Berdasarkan penjelasan di atas, sekali lagi, dapat dipahami bahwa teks adalah bahasa yang sedang melaksanakan tugas untuk merealisasikan fungsi atau makna sosial dalam suatu konteks situasi dan konteks kultural. Oleh karena itu, teks lebih merupakan suatu sistem bahasa yang bersifat semantis dan sekaligus fungsional. Bahasa yang digunakan (fonologi, grafologi, leksikogramatika, serta semantik wacananya) merupakan pilihan linguistis penuturnya dalam rangka merealisasikan fungsi sosial teks. Teks bukan lagi hanya sebuah perluasan bentuk gramatikal dari kumpulan kata atau kalimat walaupun teks tentu saja mempunyai bentuk dan struktur.
Dengan melihat kenyataan ini, teks dapat dilihat dari dua sisi. pertama, teks dapat dipandang sebagai suatu proses, yaitu proses interaksi dan aktivitas sosial antarpartisipannya dalam mengekspresikan fungsi sosialnya.
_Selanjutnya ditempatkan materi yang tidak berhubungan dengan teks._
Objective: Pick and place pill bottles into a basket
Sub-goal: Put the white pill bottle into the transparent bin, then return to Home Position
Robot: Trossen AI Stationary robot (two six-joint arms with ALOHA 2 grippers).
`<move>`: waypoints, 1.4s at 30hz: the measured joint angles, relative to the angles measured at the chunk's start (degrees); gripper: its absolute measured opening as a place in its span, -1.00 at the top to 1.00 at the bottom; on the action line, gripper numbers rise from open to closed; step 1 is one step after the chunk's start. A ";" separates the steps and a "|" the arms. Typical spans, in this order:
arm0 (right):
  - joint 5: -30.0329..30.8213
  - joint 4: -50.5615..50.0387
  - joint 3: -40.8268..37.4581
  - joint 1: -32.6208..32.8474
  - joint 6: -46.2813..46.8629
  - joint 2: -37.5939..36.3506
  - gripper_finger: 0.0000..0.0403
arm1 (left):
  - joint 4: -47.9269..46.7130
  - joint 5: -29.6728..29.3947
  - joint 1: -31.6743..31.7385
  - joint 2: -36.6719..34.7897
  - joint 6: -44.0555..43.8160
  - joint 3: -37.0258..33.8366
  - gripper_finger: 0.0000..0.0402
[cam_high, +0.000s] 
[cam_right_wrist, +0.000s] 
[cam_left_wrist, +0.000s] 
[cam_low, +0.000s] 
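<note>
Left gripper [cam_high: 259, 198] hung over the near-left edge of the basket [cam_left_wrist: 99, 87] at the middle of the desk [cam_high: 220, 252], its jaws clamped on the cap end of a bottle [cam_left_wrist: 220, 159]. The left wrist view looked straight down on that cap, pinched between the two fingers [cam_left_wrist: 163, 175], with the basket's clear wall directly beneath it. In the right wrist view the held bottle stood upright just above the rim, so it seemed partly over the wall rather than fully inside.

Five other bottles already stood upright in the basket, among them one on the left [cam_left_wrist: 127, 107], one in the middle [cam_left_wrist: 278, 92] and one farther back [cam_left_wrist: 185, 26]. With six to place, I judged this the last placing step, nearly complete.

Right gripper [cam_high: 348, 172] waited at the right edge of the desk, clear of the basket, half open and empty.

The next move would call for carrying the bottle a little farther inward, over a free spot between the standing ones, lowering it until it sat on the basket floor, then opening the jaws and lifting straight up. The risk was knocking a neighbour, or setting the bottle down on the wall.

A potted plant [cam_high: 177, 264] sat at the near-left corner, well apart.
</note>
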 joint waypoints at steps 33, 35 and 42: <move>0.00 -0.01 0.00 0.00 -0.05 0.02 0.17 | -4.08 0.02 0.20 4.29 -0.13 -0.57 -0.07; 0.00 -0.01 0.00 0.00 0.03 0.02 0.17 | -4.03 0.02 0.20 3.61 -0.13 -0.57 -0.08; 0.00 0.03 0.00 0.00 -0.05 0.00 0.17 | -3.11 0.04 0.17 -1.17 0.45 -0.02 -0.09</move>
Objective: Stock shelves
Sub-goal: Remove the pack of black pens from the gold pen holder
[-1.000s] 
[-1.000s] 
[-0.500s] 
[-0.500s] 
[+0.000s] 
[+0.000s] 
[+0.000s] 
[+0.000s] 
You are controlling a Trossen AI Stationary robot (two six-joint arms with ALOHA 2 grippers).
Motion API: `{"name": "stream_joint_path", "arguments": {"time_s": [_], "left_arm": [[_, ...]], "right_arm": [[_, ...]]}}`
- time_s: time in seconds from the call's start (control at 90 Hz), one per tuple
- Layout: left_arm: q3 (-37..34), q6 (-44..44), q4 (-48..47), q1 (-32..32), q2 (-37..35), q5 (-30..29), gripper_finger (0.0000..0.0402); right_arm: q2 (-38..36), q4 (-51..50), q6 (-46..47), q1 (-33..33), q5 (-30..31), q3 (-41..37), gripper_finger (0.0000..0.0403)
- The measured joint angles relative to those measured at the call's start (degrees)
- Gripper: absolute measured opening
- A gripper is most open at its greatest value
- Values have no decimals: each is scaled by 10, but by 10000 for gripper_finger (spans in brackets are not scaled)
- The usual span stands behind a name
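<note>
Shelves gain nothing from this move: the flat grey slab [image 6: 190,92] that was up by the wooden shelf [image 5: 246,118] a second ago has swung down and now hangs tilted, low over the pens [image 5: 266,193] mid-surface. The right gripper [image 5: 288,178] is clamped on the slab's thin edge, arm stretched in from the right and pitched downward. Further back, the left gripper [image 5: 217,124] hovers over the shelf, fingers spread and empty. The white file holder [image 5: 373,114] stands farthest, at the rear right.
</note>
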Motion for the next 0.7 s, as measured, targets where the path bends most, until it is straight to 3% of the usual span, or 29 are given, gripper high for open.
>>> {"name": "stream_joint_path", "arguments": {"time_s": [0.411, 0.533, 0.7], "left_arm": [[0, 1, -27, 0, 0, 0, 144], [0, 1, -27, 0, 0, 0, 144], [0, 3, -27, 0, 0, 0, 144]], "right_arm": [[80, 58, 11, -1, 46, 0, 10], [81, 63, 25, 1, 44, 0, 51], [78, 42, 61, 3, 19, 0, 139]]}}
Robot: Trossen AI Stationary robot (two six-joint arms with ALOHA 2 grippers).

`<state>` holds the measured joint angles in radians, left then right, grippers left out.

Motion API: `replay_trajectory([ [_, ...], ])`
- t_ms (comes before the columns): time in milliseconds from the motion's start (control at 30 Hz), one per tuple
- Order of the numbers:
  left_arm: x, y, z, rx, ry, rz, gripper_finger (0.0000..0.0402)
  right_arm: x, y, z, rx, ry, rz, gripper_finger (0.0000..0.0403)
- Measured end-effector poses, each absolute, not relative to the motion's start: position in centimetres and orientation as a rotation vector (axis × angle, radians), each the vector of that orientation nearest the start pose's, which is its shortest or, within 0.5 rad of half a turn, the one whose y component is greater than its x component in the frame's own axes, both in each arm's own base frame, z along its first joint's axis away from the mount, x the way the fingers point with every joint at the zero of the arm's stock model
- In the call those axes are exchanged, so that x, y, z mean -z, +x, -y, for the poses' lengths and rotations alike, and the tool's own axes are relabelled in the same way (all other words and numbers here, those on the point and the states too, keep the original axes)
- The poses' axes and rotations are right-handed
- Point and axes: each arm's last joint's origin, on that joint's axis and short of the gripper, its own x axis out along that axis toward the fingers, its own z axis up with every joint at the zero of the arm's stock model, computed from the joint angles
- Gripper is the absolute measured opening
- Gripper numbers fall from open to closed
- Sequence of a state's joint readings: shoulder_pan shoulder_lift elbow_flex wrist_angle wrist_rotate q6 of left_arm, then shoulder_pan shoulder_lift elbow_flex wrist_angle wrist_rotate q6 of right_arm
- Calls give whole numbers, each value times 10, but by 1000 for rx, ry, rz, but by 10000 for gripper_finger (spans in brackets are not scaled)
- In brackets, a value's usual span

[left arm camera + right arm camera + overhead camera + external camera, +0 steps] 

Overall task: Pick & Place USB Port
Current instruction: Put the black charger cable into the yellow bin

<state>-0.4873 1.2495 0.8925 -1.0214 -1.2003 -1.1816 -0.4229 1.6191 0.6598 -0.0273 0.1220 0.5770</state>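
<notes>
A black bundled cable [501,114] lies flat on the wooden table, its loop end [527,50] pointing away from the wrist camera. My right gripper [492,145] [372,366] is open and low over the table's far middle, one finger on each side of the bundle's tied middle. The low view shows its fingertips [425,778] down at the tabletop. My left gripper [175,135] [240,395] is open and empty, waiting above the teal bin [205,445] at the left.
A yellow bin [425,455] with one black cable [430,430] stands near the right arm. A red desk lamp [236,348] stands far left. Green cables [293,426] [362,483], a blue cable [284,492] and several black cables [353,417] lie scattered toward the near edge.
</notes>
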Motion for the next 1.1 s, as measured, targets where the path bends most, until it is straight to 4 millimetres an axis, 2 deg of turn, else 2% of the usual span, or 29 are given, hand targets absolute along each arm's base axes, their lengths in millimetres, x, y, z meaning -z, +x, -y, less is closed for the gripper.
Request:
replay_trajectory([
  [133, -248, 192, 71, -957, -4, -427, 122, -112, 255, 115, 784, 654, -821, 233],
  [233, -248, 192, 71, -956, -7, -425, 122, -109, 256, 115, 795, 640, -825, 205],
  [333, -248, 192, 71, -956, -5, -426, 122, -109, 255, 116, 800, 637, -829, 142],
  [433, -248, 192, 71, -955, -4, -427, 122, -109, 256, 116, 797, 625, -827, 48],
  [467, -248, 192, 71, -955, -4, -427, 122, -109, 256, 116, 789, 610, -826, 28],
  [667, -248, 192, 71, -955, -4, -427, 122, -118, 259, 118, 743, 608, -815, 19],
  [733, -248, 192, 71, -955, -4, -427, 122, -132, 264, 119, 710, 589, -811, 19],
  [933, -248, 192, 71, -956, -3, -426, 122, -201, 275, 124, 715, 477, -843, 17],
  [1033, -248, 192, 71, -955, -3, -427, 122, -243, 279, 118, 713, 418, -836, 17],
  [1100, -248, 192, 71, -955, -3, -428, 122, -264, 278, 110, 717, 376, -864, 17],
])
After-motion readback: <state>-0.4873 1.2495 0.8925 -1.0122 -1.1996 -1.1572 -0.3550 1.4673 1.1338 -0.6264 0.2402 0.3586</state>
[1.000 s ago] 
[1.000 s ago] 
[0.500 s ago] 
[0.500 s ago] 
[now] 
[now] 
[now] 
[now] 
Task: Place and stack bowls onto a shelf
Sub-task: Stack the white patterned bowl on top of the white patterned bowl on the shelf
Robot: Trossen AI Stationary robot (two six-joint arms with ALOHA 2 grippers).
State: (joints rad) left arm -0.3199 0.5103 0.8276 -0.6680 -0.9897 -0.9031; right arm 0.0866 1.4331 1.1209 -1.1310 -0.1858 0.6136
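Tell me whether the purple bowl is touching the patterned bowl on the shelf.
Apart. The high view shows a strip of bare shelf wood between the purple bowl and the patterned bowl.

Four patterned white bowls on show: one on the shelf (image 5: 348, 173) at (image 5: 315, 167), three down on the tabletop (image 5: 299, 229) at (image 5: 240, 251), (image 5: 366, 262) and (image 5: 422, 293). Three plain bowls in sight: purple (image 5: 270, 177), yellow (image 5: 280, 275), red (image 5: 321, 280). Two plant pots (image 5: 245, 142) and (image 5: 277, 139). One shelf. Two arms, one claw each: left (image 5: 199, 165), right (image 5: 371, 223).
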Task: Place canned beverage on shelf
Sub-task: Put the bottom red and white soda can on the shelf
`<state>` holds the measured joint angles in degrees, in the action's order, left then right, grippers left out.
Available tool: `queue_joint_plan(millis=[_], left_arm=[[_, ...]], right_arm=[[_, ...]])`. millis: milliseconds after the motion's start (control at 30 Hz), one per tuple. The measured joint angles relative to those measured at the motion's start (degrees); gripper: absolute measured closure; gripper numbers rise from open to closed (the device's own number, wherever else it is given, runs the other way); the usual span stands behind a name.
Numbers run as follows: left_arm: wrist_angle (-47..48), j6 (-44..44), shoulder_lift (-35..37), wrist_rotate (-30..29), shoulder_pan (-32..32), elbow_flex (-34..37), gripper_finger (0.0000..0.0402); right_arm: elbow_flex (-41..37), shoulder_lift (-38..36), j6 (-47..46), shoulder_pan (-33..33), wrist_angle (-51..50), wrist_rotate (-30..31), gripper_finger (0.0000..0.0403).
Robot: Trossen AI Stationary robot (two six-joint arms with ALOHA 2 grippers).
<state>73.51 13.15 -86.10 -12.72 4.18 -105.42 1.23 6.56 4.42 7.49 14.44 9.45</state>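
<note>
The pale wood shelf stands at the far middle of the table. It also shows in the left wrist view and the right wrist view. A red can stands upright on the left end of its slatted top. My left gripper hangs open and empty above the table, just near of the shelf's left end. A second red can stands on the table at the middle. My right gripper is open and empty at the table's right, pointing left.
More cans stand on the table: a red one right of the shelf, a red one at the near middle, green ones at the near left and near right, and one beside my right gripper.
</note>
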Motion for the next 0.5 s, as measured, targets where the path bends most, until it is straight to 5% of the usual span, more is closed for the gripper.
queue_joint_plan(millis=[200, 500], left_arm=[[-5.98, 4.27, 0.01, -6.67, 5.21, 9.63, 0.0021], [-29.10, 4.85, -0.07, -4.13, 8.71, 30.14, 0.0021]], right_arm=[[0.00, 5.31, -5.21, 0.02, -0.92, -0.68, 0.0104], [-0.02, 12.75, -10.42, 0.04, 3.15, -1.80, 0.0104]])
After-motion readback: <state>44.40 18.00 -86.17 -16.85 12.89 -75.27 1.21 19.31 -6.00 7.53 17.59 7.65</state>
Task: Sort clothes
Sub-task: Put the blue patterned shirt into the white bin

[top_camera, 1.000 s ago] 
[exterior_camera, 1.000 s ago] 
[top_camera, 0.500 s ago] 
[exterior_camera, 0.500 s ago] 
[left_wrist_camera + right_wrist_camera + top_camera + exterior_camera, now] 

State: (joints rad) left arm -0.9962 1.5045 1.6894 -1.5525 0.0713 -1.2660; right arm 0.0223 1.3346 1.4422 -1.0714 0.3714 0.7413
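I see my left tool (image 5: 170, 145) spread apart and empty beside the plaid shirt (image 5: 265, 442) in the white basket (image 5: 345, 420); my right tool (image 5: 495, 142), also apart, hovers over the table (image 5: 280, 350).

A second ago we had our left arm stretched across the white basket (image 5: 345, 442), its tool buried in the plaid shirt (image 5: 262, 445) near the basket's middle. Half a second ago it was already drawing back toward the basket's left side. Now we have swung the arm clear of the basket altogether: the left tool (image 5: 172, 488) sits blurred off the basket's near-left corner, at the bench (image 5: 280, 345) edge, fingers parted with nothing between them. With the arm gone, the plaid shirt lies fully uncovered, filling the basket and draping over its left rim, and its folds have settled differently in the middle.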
Dalam contoh papan bertuliskan bahaya, interaksi sosialnya diperoleh melalui proses mengidentifikasi pesan melalui unit-unit kebahasaan dan konteks yang mengelilinginya. Dalam contoh pengajaran di kelas, proses tersebut dapat diketahui melalui interaksi antara guru dan muridnya di dalam urutan aktivitas sosial untuk mencapai tujuan pengajaran tersebut dalam konteks situasi dan kulturalnya. Teks sebagai proses juga terdapat pada proses pemilihan semantik wacana, tata bahasa, leksis, serta sistem bunyi atau grafologinya agar sesuai dengan konteks dan tujuan sosialnya.
Dalam pengertian kedua, teks dapat dipahami dalam bentuk sebuah produk. Sebagai sebuah produk, teks dapat direkam dalam bentuk audio dan visual dan dapat disimpan dan dikeluarkan kembali untuk keperluan proses sosial lainnya. Dalam pengertian seperti ini sebuah teks dapat didekonstruksi, dipelajari, dan dianalisis untuk memperoleh elemen linguistis, semantik, retoris, dan fungsionalnya secara sistemik sebelum dibangun kembali untuk memperoleh sistem pemaknaan yang holistik yang terdapat di dalam teks tersebut.